* _The problem_
Starting at the line that holds "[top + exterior", restate every line word for word up to and including the last one in the listing below, and omit all pictures.

* _Data segment_
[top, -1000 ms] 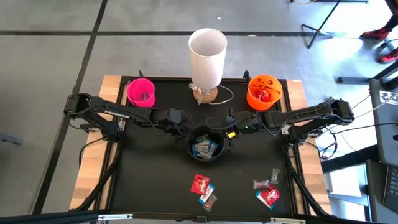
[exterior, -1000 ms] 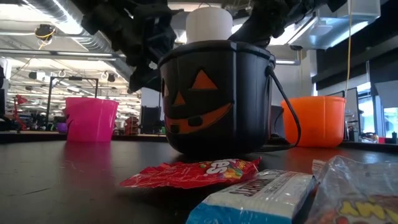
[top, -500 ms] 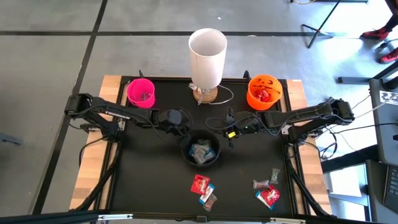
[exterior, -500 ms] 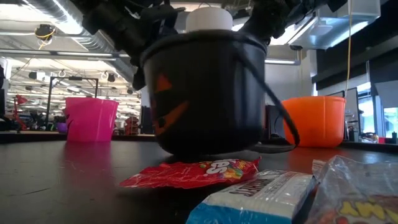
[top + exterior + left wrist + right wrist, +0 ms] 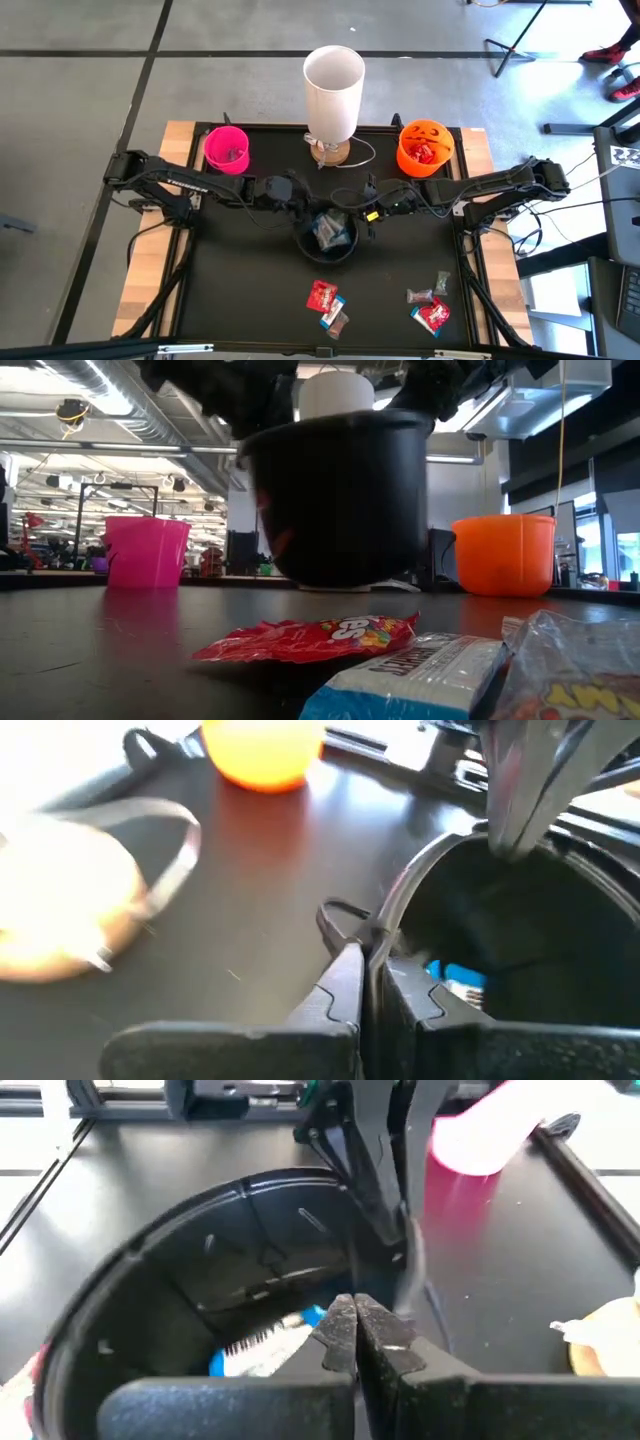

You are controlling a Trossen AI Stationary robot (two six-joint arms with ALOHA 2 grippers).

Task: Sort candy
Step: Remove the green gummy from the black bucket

* _Solution to the problem_
[top + exterior + left wrist + right wrist, +0 ms] 

You are controlling a Trossen AI Stationary robot (two six-joint arms with ALOHA 2 grippers).

Task: Sort candy
Step: Remove the green gummy from the black bucket

There is no more output for this exercise.